*WHAT TO DO:* Pictures are to be left out, and only the lines below starting at the one with "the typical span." and ending at the one with "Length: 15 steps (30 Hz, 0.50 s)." are to be reproduced, each exactly, both ends included.

----

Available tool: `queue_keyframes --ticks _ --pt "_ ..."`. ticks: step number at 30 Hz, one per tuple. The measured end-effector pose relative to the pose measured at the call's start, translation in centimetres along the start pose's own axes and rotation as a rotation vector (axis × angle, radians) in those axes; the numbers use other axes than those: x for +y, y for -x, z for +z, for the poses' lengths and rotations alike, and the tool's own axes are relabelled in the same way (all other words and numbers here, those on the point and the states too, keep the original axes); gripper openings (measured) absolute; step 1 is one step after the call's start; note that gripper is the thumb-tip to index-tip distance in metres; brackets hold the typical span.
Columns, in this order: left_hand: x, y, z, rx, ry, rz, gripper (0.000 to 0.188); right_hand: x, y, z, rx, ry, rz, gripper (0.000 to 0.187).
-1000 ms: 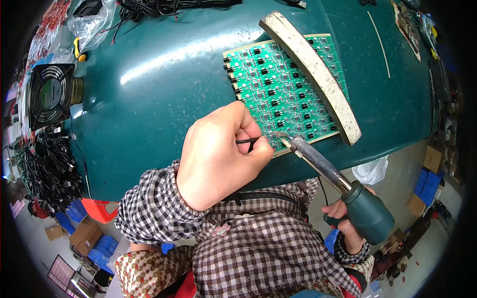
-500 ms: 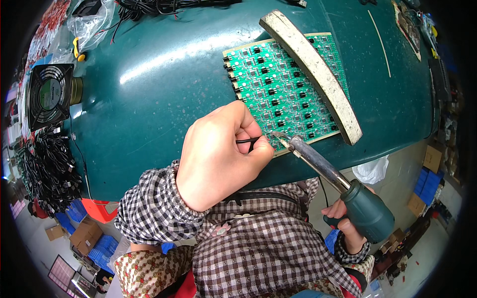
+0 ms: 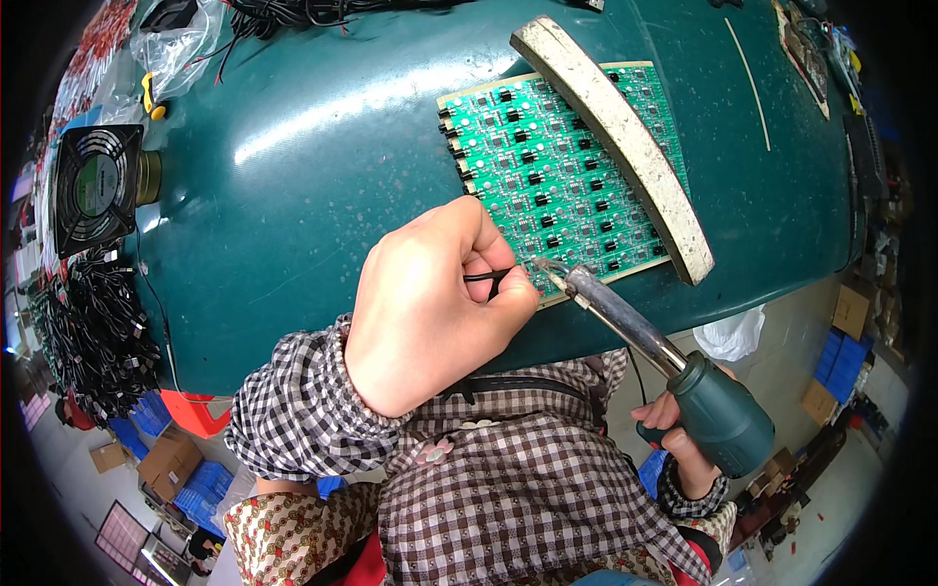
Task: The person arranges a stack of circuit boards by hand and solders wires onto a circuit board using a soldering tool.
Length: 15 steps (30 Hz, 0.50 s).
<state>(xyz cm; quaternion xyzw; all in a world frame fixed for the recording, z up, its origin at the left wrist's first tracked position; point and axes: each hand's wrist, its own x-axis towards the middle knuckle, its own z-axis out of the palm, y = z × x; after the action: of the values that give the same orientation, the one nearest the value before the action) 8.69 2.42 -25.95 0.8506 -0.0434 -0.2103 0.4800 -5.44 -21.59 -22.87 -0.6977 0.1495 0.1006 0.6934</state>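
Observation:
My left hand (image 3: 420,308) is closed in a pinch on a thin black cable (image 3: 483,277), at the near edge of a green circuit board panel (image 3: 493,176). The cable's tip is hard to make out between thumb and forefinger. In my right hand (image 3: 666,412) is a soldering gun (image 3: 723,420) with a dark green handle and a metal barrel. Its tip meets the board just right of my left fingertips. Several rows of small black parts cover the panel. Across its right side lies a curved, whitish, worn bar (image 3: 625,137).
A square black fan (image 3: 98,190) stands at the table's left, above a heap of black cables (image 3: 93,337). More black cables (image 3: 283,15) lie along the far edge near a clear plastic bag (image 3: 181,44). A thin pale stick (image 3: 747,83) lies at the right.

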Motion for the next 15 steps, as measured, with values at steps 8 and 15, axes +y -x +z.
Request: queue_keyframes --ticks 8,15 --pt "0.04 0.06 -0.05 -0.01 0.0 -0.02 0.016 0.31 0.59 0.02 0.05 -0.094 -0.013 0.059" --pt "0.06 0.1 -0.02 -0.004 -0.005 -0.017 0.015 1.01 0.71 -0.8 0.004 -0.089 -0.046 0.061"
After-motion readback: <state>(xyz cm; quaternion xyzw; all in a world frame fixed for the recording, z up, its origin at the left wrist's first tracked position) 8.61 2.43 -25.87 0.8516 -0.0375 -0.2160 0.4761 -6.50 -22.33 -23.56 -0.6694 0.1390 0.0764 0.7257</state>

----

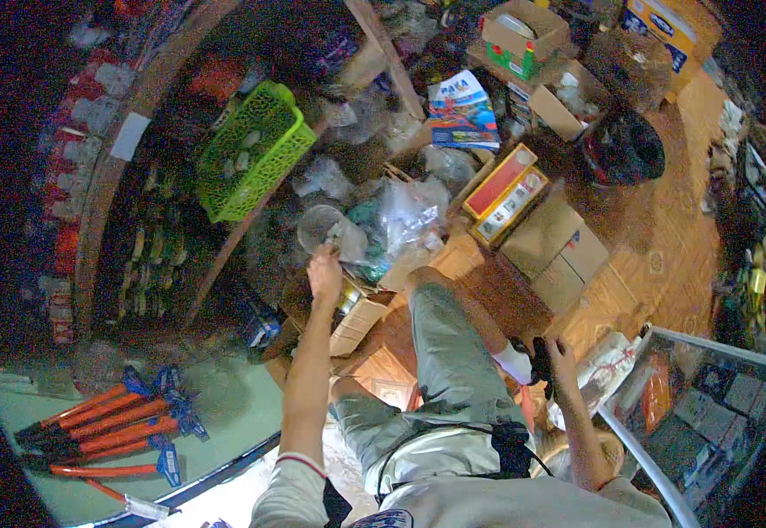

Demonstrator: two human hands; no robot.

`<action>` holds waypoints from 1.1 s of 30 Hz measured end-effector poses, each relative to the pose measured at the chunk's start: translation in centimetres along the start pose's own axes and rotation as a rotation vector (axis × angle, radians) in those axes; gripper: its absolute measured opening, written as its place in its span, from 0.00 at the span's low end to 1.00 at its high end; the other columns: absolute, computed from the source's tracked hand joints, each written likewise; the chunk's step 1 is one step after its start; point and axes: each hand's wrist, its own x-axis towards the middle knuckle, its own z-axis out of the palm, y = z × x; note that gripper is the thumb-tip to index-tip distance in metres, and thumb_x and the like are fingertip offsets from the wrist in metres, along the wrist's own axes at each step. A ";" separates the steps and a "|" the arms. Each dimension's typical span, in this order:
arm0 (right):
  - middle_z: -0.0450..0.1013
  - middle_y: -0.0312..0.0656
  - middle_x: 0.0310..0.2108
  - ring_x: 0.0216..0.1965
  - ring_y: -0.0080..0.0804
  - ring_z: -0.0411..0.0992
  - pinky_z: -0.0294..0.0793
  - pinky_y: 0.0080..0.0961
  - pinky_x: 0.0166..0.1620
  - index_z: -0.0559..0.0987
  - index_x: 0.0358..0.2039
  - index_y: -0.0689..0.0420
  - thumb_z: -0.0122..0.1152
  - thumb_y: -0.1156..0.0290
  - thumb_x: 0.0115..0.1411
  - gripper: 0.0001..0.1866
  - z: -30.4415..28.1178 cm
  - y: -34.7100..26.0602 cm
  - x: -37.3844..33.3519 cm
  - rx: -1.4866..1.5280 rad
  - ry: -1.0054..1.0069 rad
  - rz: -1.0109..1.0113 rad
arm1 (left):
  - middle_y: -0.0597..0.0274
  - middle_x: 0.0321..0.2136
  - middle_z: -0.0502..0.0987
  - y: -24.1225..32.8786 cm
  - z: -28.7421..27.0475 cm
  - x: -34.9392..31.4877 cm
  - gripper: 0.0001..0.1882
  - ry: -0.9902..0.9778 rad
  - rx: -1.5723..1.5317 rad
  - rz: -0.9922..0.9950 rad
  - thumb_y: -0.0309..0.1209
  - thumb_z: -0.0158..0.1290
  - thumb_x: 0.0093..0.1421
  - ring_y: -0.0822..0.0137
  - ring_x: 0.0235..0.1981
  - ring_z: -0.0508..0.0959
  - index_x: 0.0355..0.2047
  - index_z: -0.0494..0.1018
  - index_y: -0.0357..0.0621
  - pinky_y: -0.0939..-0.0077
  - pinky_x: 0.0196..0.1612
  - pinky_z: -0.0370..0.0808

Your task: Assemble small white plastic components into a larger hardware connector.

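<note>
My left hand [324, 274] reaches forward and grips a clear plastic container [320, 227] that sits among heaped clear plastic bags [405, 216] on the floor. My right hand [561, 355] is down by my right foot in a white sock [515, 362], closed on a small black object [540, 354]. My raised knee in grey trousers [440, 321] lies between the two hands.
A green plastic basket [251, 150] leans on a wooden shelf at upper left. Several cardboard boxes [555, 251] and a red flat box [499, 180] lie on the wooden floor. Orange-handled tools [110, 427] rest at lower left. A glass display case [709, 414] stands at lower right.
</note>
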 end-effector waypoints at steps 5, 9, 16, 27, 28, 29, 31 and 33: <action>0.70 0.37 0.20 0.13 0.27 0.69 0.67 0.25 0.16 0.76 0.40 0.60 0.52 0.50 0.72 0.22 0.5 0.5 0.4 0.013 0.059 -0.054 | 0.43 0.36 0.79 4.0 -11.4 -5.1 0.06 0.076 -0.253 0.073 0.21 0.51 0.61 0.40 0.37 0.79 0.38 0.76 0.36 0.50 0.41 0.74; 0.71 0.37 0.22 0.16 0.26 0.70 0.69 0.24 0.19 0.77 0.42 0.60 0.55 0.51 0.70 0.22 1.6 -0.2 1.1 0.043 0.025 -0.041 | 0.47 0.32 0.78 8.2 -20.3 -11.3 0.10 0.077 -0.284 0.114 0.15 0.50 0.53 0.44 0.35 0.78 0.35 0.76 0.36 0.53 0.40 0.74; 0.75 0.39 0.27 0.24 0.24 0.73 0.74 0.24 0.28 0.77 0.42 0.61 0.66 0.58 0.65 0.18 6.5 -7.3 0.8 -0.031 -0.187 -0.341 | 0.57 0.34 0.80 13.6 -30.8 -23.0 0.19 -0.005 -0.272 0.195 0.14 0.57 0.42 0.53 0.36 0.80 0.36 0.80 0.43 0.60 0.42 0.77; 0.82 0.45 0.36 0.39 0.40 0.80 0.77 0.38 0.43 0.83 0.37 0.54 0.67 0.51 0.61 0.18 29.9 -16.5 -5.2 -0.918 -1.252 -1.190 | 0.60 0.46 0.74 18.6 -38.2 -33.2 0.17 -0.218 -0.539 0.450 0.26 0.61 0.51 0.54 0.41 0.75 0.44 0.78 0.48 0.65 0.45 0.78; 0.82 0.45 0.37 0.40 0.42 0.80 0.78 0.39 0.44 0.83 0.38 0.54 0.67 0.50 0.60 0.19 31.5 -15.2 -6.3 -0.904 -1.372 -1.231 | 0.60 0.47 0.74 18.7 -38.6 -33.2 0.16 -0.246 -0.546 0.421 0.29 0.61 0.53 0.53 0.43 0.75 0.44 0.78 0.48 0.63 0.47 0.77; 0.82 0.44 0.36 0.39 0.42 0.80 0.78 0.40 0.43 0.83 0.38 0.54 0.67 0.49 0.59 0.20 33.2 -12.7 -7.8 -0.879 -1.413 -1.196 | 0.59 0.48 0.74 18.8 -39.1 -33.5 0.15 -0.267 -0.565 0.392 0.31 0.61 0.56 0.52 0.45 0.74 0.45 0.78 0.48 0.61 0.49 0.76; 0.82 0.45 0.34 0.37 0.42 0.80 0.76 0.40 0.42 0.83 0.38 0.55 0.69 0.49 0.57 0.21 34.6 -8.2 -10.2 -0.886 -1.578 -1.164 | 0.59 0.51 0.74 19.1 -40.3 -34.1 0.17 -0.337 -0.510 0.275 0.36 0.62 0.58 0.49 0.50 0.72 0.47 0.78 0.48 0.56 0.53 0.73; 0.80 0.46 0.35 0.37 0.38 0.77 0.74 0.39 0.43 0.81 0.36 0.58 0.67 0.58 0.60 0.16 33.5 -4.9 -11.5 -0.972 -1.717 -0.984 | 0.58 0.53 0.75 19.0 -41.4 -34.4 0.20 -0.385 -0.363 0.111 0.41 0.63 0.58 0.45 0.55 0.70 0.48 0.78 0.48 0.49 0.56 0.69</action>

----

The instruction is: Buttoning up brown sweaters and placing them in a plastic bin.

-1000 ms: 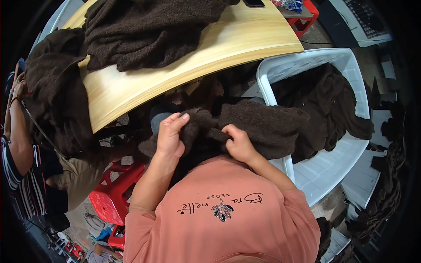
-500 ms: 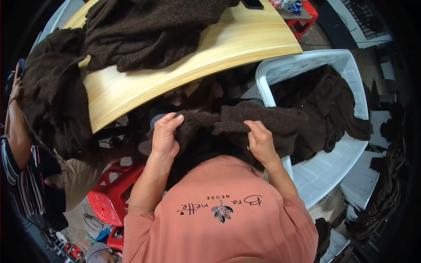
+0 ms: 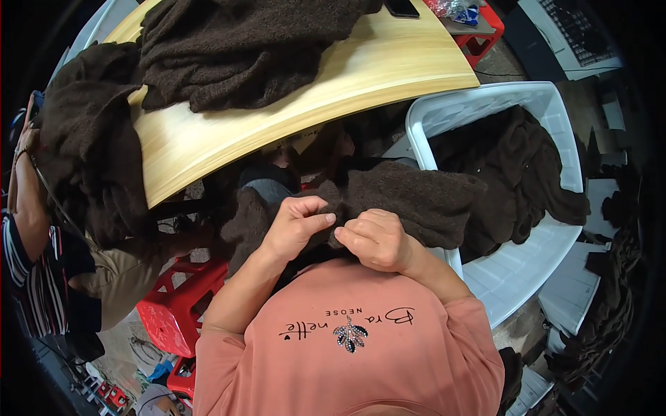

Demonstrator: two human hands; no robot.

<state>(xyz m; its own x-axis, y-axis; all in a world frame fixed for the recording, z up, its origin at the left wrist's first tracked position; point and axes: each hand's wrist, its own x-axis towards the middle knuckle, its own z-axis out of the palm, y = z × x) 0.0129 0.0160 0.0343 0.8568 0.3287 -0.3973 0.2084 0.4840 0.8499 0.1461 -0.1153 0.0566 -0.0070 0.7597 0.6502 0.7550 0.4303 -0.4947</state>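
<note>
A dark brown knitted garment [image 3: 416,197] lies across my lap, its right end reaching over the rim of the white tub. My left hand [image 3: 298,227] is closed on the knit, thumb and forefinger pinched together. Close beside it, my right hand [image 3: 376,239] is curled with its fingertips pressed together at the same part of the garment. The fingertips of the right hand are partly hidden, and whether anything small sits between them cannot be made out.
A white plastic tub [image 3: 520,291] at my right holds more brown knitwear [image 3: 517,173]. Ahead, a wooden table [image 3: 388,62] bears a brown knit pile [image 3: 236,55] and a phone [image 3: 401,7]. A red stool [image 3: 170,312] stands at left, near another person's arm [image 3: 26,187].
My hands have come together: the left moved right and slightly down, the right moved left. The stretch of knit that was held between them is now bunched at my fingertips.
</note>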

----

*SOLUTION FOR THIS TASK:*
Available tool: `queue_keyframes --ticks _ --pt "_ ..."`. ticks: step number at 30 Hz, one per tuple. The measured end-effector pose relative to the pose measured at the call's start, translation in centimetres along the start pose's own axes and rotation as a rotation vector (axis × angle, radians) in those axes; the numbers use other axes than those: x for +y, y for -x, z for +z, for the poses' lengths and rotations alike, and the tool's own axes are relabelled in the same way (all other words and numbers here, those on the point and the states too, keep the original axes); gripper openings (measured) absolute; step 1 is one step after the call's start; note that gripper is the thumb-tip to index-tip distance in metres; brackets hold the typical span.
Columns, in this order: left_hand: x, y, z, rx, ry, rz, gripper (0.000 to 0.188); right_hand: x, y, z, rx, ry, rz, gripper (0.000 to 0.187).
-1000 ms: 
-500 ms: 
+0 ms: 
Task: The person arranges a stack of circuit boards by hand and solders wires onto a circuit board using a soldering tool.
Length: 15 steps (30 Hz, 0.50 s).

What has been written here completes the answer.